È necessaria la voglia di abbracci e di tornare alla vita di prima, ma è altrettanto necessaria la fiducia nella nostra autopoiesi, la consapevolezza che, ognuno coi propri tempi, ristabiliremo il nostro equilibrio (che non significa tornare come prima).

Solo mantenendo vive entrambe le istanze, infatti, è possibile ricostruire un ordine delle cose attraverso gesti e posture che assumono la funzione dei rituali che accompagnano i passaggi di vita e consentono di sancire legami e tessere narrazioni tra sistemi di significato.

Questo vale per qualsiasi accidente della vita. La voglia di tornare come prima, da sola, espone alla frustrazione, così come la consapevolezza che prima o poi si ristabilirà un nuovo equilibrio rischia di lasciare in posizione passiva.

Insieme, permettono di assumere la visione di Giano, dio dei passaggi, fatta di memoria e di desiderio, capace di aprire altri sbocchi che connettono quello che non è più e quello che sarà, e di vedere il presente come passaggio e non solo come perdita.

Mi pare, dunque, che in questa nuova fase ci troviamo a fare qualcosa di molto più complicato che combattere la battaglia di cui tanto si parla, in una narrazione lineare che vuole sconfiggere tutto ciò che si oppone al nostro benessere.

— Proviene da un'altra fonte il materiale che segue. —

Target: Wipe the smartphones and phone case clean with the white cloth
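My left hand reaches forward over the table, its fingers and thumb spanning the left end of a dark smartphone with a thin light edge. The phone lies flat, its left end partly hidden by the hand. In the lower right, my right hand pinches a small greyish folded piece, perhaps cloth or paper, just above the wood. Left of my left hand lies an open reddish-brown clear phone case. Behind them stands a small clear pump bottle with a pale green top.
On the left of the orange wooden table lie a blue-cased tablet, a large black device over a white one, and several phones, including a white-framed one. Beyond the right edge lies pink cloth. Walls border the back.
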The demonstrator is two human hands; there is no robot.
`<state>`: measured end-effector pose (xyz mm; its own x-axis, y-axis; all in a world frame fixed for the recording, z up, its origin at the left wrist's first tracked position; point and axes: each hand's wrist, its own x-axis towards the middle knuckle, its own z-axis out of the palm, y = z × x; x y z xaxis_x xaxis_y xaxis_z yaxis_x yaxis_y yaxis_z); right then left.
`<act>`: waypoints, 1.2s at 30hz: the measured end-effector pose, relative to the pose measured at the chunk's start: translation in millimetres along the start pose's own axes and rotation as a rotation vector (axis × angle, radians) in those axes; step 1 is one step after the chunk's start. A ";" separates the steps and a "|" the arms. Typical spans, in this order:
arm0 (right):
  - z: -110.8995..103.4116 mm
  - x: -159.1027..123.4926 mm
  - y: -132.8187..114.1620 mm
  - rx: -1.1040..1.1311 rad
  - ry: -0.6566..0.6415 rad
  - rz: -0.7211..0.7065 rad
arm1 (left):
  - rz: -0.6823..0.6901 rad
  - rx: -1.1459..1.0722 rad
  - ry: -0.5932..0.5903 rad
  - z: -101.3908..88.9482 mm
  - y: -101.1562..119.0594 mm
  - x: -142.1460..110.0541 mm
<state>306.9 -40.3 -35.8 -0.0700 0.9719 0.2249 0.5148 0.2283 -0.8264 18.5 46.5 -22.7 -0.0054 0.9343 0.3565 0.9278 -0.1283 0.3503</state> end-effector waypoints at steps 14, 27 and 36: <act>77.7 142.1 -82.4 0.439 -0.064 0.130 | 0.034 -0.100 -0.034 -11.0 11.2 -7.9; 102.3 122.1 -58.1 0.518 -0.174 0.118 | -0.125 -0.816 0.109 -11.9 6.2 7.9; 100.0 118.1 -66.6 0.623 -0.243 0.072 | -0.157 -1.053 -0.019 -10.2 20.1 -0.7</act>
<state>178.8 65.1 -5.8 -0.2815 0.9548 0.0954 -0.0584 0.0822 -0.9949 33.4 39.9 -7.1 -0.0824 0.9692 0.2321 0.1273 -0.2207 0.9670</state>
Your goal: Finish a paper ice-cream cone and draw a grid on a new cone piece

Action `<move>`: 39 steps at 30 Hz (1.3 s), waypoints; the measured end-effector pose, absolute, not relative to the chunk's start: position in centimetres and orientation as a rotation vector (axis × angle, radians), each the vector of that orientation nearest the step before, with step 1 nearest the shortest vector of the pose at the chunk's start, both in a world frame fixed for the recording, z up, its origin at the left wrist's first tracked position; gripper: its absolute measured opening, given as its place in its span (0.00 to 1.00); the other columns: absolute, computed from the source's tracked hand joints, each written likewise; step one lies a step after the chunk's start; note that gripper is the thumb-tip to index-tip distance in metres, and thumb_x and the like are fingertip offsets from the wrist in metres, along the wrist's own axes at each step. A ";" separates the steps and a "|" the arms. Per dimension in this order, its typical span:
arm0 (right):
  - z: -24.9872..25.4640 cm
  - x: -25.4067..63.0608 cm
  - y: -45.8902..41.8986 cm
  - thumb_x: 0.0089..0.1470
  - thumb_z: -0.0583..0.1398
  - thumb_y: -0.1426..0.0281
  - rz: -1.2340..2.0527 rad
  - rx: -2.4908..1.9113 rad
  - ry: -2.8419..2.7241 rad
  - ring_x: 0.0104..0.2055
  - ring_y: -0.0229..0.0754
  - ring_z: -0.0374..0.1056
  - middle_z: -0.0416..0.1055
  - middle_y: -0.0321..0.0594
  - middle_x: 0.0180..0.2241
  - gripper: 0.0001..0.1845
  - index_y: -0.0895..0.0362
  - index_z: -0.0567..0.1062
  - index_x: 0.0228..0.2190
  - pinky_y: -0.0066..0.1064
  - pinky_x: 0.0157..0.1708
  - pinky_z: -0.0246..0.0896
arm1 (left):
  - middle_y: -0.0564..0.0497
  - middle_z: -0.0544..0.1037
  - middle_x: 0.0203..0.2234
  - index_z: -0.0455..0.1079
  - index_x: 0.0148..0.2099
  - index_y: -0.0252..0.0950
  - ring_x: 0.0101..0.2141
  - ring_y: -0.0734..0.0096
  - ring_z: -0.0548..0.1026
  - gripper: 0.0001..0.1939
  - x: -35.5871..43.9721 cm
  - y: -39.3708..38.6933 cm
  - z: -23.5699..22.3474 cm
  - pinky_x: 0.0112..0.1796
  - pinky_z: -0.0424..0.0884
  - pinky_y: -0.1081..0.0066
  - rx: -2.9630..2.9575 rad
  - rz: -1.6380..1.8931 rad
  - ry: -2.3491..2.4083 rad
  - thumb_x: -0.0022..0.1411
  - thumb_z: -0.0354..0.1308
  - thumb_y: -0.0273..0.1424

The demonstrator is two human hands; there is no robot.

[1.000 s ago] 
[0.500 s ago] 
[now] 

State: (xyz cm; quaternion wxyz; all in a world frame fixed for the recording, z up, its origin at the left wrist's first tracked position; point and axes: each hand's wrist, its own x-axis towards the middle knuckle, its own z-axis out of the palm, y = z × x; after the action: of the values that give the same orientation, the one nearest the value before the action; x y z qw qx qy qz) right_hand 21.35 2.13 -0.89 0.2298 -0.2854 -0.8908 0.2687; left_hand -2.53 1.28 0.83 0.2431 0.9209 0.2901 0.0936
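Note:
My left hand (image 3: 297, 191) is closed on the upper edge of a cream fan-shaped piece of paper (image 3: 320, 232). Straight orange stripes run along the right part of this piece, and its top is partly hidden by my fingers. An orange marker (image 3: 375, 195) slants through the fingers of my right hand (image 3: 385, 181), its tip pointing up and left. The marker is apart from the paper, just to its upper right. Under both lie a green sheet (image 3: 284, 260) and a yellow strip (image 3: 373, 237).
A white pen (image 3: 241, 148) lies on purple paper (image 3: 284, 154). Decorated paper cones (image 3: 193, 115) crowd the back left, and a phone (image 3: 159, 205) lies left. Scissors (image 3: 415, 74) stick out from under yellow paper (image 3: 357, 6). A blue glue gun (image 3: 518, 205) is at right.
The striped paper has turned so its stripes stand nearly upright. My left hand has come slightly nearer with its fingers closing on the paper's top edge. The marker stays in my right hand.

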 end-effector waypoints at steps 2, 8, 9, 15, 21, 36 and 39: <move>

Quello che ci impegna ora è la ricerca di un modo per convivere, non solo con il virus, ma anche con pensieri e sentimenti contrastanti, con le nostre moltitudini, tra di noi:

convivere con la voglia di uscire e con la paura, con chi non mette la mascherina e con chi la reclama sempre e ovunque, con il bisogno di ritornare a buttarsi nella mischia per lavorare e con la preoccupazione di farlo, con il timore di infettare e con quello di ammalarsi, con la cura di proteggere gli altri e con il bisogno di sentirsi rassicurati.

La convivenza è difficile, perché implica l’incontro con l’altro, con le differenze, accogliendo anche gli aspetti perturbanti dell’esistenza. Ed è condizione fragile che richiede cura, e perciò dobbiamo aiutarci ad allargare lo sguardo e a esercitare pazienza e curiosità. La possibilità di vedere il passato e il futuro, d’altra parte, è il dono ricevuto da Giano come ricompensa proprio per un atto di accoglienza.